- TASK DESCRIPTION: Among the lines of the data below, count those that hold the word "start". Answer with the number alone.
(COLLECTED DATA)
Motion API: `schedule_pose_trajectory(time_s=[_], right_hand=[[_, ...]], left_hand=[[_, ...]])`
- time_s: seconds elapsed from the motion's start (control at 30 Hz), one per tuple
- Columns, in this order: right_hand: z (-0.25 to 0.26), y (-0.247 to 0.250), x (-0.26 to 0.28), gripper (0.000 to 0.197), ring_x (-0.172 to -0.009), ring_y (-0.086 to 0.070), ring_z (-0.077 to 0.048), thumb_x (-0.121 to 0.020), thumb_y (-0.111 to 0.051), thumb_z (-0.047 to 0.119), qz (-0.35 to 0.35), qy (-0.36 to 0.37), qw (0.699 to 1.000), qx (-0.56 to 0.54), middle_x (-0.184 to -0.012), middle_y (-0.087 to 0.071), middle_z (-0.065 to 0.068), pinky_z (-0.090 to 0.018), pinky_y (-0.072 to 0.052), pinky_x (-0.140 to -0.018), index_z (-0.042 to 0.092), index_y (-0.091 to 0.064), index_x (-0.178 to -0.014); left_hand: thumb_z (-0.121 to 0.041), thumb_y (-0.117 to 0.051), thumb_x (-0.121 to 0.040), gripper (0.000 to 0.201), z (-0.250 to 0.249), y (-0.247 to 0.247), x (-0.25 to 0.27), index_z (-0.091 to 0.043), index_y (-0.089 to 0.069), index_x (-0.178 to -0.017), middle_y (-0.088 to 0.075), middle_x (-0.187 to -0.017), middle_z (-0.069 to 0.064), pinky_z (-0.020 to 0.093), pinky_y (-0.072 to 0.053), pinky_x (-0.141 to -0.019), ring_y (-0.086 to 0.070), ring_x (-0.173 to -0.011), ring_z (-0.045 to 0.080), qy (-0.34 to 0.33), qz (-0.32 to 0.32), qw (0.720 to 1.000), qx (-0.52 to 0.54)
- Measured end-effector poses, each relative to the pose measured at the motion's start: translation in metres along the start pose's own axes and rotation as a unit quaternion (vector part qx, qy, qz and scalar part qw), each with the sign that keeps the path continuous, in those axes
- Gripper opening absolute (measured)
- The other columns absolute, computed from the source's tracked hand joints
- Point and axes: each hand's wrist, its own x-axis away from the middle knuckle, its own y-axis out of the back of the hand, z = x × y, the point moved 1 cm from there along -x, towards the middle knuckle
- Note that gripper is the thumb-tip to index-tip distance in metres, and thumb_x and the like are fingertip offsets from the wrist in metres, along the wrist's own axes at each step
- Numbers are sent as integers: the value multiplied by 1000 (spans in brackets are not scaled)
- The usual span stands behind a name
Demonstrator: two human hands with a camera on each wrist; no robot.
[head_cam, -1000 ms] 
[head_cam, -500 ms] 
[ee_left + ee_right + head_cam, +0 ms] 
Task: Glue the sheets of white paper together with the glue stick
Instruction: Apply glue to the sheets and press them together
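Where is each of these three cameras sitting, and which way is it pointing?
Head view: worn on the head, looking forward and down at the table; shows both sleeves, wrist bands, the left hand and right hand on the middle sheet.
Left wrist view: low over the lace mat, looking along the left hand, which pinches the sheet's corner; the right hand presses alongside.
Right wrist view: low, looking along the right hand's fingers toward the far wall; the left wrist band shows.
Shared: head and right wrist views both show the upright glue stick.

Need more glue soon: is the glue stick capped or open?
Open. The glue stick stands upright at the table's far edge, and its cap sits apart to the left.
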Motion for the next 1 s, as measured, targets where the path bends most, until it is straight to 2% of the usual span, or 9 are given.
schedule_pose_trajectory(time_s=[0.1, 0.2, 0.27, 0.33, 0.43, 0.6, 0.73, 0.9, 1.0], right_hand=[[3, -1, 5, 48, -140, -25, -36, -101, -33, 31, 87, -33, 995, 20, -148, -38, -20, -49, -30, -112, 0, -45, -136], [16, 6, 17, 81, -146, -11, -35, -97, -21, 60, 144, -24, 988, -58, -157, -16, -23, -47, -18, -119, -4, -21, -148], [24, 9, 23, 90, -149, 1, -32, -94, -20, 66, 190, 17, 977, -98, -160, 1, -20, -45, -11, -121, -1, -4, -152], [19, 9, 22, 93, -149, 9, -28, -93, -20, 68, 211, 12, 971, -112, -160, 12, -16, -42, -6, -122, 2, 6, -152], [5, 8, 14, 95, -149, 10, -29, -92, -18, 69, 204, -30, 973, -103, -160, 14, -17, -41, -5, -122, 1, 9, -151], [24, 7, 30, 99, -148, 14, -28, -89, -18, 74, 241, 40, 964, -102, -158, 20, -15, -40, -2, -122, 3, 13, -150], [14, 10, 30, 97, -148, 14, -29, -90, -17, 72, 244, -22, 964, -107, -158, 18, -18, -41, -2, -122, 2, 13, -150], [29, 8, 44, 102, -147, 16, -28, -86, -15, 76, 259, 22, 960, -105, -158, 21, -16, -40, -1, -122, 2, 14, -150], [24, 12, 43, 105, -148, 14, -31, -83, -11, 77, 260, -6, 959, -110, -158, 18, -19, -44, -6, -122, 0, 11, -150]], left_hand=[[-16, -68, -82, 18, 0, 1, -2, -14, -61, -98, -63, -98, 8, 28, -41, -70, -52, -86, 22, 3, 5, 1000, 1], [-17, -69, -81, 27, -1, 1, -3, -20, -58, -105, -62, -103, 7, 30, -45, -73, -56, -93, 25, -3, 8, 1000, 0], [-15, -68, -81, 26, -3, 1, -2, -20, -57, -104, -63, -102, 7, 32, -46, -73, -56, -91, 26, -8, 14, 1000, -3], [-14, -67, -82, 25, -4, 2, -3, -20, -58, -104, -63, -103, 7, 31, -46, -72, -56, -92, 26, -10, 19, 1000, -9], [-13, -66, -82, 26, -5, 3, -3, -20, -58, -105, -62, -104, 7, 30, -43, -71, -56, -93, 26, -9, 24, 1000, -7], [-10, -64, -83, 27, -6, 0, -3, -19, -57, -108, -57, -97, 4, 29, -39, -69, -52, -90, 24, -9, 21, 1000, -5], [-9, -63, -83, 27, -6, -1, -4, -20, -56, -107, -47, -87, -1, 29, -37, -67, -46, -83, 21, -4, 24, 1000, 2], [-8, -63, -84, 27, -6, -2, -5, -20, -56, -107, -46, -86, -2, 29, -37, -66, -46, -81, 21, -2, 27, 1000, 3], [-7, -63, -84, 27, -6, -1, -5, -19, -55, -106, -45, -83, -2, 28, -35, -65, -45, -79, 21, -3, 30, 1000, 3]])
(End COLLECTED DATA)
- RESULT BELOW: 2